• _What you need to do_:
How many lines in this data contain the string "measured"? Reply with the number only.

BEGIN

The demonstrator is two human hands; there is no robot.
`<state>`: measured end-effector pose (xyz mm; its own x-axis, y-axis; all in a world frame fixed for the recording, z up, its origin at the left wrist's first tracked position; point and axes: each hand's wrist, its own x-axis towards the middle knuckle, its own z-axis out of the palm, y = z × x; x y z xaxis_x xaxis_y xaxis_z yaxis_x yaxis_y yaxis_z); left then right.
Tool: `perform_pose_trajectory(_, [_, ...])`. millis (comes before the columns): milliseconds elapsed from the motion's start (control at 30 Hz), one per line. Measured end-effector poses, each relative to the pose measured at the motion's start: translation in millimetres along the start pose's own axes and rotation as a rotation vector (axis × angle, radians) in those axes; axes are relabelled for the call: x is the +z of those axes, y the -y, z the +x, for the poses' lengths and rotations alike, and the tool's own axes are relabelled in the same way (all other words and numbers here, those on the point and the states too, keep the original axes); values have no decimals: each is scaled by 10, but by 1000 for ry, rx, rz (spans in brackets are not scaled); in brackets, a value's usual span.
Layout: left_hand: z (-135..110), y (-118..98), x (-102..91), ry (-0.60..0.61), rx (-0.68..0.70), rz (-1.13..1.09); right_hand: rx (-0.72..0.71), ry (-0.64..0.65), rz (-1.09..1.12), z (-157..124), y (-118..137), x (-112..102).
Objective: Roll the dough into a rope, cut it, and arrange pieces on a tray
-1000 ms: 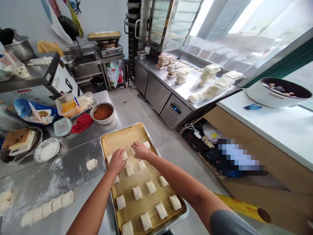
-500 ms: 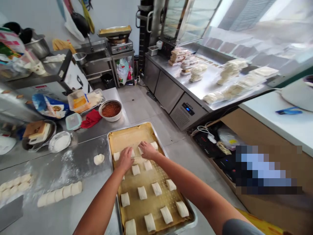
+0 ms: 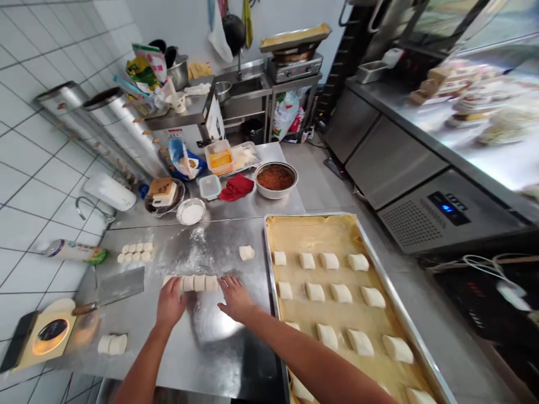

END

• _Response area_:
2